Die Toilette frequentiert, den Block erreicht, sah man früher das Jugendspiel im Vorprogramm (BMG F-Jugend gegen Tus Knickebein 24:1). Heute gibt es werbeträchtige PR-Gigs auf dem Rasen und an den Screens. Überdimensionale Maskottchen bezirzen die Kids (Jünter, wir lieben Dich!). Vor dem Anpfiff hatten wir früher die Fahnenanbetung von 1-2-3 Fans im Mittelkreis. Borussen-Leo : Was ist aus Dir geworden??? Dafür läuft dann heute die "Elf vom Niederrhein", und mitunter gibt es phantastische Choreographien, Gänsehaut pur für alle im Stadion!
Gerne in Erinnerung: die Konfettiwand zum Einlauf. Müllsäckeweise gab es Pilsdeckelchen oder Reißwolfabfälle. Selber haben wir alte Telefonbücher bis zum Handwurzelkrampf zerrissen und in Päckchen in die Luft geworfen. Das dünne Papier flatterte minutenlang. Bis eines Tages gegen Bayern zeitgleich Wunderkerzen geworfen wurden, und der Brand der Nordkurve in Block 16 dem Konfettitreiben lange ein Ende setzte. Meine persönlich miesesten Grüße posthum an denjenigen Kurzdenker! Schade, schade...

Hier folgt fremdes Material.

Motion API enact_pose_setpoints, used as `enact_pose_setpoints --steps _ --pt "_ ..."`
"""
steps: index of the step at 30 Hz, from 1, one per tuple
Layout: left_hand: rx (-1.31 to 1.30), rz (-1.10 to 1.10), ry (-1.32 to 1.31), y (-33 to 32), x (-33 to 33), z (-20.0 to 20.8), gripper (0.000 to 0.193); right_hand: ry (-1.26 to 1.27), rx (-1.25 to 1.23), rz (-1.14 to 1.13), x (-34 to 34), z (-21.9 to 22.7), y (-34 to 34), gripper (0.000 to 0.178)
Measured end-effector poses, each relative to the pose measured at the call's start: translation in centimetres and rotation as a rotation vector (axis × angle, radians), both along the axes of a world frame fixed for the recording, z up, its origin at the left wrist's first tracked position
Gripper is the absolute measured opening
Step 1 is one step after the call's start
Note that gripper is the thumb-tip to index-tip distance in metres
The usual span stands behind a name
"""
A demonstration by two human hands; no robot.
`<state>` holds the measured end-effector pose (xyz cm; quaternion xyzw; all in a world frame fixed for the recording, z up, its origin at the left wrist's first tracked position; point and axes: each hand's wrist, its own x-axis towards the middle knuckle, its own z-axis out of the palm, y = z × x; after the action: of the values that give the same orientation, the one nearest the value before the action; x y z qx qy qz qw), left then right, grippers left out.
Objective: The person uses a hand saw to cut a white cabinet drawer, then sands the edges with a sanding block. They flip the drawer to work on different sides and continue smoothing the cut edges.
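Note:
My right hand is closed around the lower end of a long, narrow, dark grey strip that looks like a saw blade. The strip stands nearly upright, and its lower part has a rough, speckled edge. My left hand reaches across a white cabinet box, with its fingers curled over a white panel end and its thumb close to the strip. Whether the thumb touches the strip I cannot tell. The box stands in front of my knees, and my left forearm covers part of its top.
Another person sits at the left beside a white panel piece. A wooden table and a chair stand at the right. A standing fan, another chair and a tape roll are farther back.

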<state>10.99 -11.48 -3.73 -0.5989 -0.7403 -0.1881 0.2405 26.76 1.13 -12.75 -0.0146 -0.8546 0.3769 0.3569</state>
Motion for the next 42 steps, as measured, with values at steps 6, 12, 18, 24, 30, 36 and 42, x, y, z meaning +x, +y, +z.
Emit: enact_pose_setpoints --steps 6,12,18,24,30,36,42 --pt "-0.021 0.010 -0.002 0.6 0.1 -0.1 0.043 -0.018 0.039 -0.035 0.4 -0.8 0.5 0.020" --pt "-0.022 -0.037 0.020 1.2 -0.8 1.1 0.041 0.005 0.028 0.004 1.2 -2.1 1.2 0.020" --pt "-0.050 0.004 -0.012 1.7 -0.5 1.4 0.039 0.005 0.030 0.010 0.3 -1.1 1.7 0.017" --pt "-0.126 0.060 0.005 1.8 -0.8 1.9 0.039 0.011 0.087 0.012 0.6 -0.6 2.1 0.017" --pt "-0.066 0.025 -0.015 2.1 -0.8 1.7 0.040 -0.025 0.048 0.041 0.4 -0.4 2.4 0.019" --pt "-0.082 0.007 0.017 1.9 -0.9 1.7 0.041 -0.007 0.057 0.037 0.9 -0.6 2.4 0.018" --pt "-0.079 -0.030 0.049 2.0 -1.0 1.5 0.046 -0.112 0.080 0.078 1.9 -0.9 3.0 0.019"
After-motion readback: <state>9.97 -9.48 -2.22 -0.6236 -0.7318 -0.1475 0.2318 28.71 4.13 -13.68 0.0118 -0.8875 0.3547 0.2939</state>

Heute sind wir selber jeder online mit allen Spielen und brauchen kaum noch die klassische Halbzeitergebnis-Durchsage, Tor-Jingle und Handy-App sei Dank. In der Halbzeit war mein persönlicher Favorit: Die Rasentreter-Truppe in den hell- und dunkelblauen Borussia-Trainingsanzügen mit Gummistiefeln! Traumjob damals.
Nach früher zwei und heute dreimal Auswechseln kam damals wie heute der Schlusspfiff nach 90+??? Minuten. Alle Ergebnisse dann auf dem Totalisator bzw. in der Rolf Göttel-Mikrofon-Durchsage; heute auf der Multifunktionswand und in allen Farben direkt mit neuer Tabelle. Spiel aus, dann nach Haus. Heuer dann doch gerne auch noch mal ins FanHaus oder zur dritten Halbzeit an irgendeinen Zapfhahn, Eventfinale.
Fußball im Wandel der Zeit. Geblieben ist jedoch immer die Liebe zum Sport, zum Spiel, zum eigenen Verein. Ein Spiel dauert (meist) 90 Minuten, und der nächste Gegner ist der schwerste. Sepp H. sei Dank, Fachsimpeln ist geblieben. Dummklön ebenfalls, recht so!
Fazit: Einiges ist geblieben, vieles hat sich verändert! Sowohl zum Guten wie auch zum weniger Guten. Spezieller Charme wird oft erschlagen von Massenabfertigung. Das gehört dazu im Kommerzzeitalter. Aber eins, aber eins, das bleibt bestehen: Der VfL wird niemals untergehn! In diesem Sinne: Auch in der Champions League-Saison unvergessen tolle Stadionbesuche für alle Fohlenfreunde!